**Work item:**
The expected output is the complete listing, unchanged.

════════════════

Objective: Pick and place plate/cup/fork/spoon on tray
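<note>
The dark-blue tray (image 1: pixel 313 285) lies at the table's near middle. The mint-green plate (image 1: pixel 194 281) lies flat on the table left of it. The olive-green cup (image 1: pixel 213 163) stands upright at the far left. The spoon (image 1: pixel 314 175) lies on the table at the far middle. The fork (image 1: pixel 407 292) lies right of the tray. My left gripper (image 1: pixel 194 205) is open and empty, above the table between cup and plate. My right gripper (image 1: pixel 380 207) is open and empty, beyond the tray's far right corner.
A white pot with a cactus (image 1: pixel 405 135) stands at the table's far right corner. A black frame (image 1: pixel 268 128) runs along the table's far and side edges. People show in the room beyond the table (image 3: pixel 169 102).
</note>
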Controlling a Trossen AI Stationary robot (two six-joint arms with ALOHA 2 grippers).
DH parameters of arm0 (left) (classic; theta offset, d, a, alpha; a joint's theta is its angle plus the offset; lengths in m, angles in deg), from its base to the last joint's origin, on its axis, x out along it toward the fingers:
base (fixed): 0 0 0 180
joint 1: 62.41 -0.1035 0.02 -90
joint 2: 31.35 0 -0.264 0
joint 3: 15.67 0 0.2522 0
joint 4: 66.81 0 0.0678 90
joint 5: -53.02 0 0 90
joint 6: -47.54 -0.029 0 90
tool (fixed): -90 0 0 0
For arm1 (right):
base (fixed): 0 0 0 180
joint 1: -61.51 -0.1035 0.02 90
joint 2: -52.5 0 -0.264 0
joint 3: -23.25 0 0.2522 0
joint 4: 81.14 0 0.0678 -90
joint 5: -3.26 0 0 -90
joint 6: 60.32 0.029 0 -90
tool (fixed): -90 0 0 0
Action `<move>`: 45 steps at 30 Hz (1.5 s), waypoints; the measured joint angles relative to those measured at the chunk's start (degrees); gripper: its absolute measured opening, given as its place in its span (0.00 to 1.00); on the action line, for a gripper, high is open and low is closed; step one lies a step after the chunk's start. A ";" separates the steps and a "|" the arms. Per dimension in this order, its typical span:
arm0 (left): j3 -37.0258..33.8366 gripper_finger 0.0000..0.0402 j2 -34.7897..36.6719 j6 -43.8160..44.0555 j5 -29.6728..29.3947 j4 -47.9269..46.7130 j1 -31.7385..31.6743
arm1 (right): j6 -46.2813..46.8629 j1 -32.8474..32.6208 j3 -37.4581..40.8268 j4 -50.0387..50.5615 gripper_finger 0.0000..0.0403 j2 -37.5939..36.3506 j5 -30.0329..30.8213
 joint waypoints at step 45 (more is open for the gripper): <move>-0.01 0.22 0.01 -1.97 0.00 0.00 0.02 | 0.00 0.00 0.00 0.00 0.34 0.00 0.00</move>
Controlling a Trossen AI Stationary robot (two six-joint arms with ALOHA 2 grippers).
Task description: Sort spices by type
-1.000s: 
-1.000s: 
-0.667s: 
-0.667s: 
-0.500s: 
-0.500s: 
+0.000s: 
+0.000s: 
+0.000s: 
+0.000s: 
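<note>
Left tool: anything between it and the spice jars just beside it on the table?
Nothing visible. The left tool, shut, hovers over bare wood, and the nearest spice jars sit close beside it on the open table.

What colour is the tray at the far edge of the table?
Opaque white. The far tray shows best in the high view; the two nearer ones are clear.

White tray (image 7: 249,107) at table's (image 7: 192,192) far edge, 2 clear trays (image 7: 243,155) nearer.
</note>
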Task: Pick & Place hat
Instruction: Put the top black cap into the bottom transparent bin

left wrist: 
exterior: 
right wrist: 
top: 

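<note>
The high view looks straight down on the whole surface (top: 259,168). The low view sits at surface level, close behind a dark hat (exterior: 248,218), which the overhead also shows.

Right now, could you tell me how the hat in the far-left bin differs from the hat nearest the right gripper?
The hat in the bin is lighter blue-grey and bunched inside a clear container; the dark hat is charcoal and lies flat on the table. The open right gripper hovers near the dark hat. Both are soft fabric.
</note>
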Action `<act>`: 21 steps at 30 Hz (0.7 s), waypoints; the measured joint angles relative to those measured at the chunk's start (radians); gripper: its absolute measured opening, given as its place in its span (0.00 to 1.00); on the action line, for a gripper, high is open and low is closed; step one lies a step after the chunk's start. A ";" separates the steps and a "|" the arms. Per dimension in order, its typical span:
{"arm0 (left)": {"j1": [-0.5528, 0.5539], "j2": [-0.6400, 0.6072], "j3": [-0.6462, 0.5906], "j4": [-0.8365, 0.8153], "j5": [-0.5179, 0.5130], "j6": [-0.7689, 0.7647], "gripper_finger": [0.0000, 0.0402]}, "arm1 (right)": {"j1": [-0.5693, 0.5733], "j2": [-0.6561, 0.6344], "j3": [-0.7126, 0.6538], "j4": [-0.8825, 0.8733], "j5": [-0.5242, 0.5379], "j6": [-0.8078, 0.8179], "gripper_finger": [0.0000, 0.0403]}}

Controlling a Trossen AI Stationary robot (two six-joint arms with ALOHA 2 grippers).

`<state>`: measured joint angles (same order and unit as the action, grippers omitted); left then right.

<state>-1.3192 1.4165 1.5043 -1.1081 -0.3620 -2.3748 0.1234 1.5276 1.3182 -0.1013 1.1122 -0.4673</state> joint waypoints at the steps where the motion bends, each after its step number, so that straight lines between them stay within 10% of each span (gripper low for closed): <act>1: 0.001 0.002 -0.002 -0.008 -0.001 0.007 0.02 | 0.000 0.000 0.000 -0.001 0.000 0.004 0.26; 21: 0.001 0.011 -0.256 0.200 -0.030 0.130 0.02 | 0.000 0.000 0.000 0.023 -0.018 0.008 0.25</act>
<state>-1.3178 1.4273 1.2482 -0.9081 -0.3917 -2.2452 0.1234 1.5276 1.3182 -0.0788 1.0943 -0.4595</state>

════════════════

**Response for this exercise:**
Objective: Pick and place plate/cup/fork/spoon on tray
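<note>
The dark-blue tray (image 1: pixel 313 285) lies at the table's near middle. The mint-green plate (image 1: pixel 194 281) lies flat on the table left of it. The olive-green cup (image 1: pixel 213 163) stands upright at the far left. The spoon (image 1: pixel 314 175) lies on the table at the far middle. The fork (image 1: pixel 407 292) lies right of the tray. My left gripper (image 1: pixel 194 205) is open and empty, above the table between cup and plate. My right gripper (image 1: pixel 380 207) is open and empty, beyond the tray's far right corner.
A white pot with a cactus (image 1: pixel 405 135) stands at the table's far right corner. A black frame (image 1: pixel 268 128) runs along the table's far and side edges. People show in the room beyond the table (image 3: pixel 169 102).
</note>
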Controlling a Trossen AI Stationary robot (two six-joint arms with ALOHA 2 grippers).
DH parameters of arm0 (left) (classic; theta offset, d, a, alpha; a joint's theta is its angle plus the offset; lengths in m, angles in deg), from its base to the last joint's origin, on its axis, x out along it toward the fingers:
base (fixed): 0 0 0 180
joint 1: 62.41 -0.1035 0.02 -90
joint 2: 31.35 0 -0.264 0
joint 3: 15.67 0 0.2522 0
joint 4: 66.81 0 0.0678 90
joint 5: -53.02 0 0 90
joint 6: -47.54 -0.029 0 90
tool (fixed): -90 0 0 0
For arm1 (right):
base (fixed): 0 0 0 180
joint 1: -61.51 -0.1035 0.02 90
joint 2: -52.5 0 -0.264 0
joint 3: -23.25 0 0.2522 0
joint 4: 81.14 0 0.0678 -90
joint 5: -3.26 0 0 -90
joint 6: 60.32 0.029 0 -90
tool (fixed): -90 0 0 0
Action `<move>`: 45 steps at 30 Hz (1.5 s), waypoints; the measured joint angles relative to those measured at the chunk's start (degrees); gripper: its absolute measured opening, given as its place in its span (0.00 to 1.00); on the action line, for a gripper, high is open and low is closed; step one lies a step after the chunk's start. A ";" separates the steps and a "|" the arms. Per dimension in this order, its typical span:
arm0 (left): j3 -37.0258..33.8366 gripper_finger 0.0000..0.0402 j2 -34.7897..36.6719 j6 -43.8160..44.0555 j5 -29.6728..29.3947 j4 -47.9269..46.7130 j1 -31.7385..31.6743
arm1 (right): j6 -46.2813..46.8629 j1 -32.8474..32.6208 j3 -37.4581..40.8268 j4 -50.0387..50.5615 gripper_finger 0.0000..0.0403 j2 -37.5939..36.3506 j5 -30.0329..30.8213
 joint waypoints at step 45 (more is open for the gripper): <move>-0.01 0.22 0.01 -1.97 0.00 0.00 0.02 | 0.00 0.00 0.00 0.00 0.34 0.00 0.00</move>
Controlling a Trossen AI Stationary robot (two six-joint arms with ALOHA 2 grippers).
Task description: Sort spices by type
-1.000s: 
-1.000s: 
-0.667s: 
-0.667s: 
-0.500s: 
-0.500s: 
+0.000s: 
+0.000s: 
+0.000s: 
+0.000s: 
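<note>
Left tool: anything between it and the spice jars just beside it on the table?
Nothing visible. The left tool, shut, hovers over bare wood, and the nearest spice jars sit close beside it on the open table.

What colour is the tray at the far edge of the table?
Opaque white. The far tray shows best in the high view; the two nearer ones are clear.

White tray (image 7: 249,107) at table's (image 7: 192,192) far edge, 2 clear trays (image 7: 243,155) nearer.
</note>
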Task: Pick & Place hat
Instruction: Put the top black cap into the bottom transparent bin

left wrist: 
exterior: 
right wrist: 
top: 

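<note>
The high view looks straight down on the whole surface (top: 259,168). The low view sits at surface level, close behind a dark hat (exterior: 248,218), which the overhead also shows.

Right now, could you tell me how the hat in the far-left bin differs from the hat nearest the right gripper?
The hat in the bin is lighter blue-grey and bunched inside a clear container; the dark hat is charcoal and lies flat on the table. The open right gripper hovers near the dark hat. Both are soft fabric.
</note>
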Action `<act>`: 21 steps at 30 Hz (0.7 s), waypoints; the measured joint angles relative to those measured at the chunk's start (radians); gripper: its absolute measured opening, given as its place in its span (0.00 to 1.00); on the action line, for a gripper, high is open and low is closed; step one lies a step after the chunk's start. A ";" separates the steps and a "|" the arms. Per dimension in order, its typical span:
{"arm0 (left)": {"j1": [-0.5528, 0.5539], "j2": [-0.6400, 0.6072], "j3": [-0.6462, 0.5906], "j4": [-0.8365, 0.8153], "j5": [-0.5179, 0.5130], "j6": [-0.7689, 0.7647], "gripper_finger": [0.0000, 0.0402]}, "arm1 (right)": {"j1": [-0.5693, 0.5733], "j2": [-0.6561, 0.6344], "j3": [-0.7126, 0.6538], "j4": [-0.8825, 0.8733], "j5": [-0.5242, 0.5379], "j6": [-0.8078, 0.8179], "gripper_finger": [0.0000, 0.0403]}}

Controlling a Trossen AI Stationary robot (two six-joint arms with ALOHA 2 grippers).

`<state>`: measured joint angles (same order and unit as the action, grippers omitted); left then right.

<state>-1.3192 1.4165 1.5043 -1.1081 -0.3620 -2.3748 0.1234 1.5276 1.3182 -0.1013 1.1122 -0.4673</state> joint waypoints at the steps where the motion bends, each after its step number, so that straight lines between them stay within 10% of each span (gripper low for closed): <act>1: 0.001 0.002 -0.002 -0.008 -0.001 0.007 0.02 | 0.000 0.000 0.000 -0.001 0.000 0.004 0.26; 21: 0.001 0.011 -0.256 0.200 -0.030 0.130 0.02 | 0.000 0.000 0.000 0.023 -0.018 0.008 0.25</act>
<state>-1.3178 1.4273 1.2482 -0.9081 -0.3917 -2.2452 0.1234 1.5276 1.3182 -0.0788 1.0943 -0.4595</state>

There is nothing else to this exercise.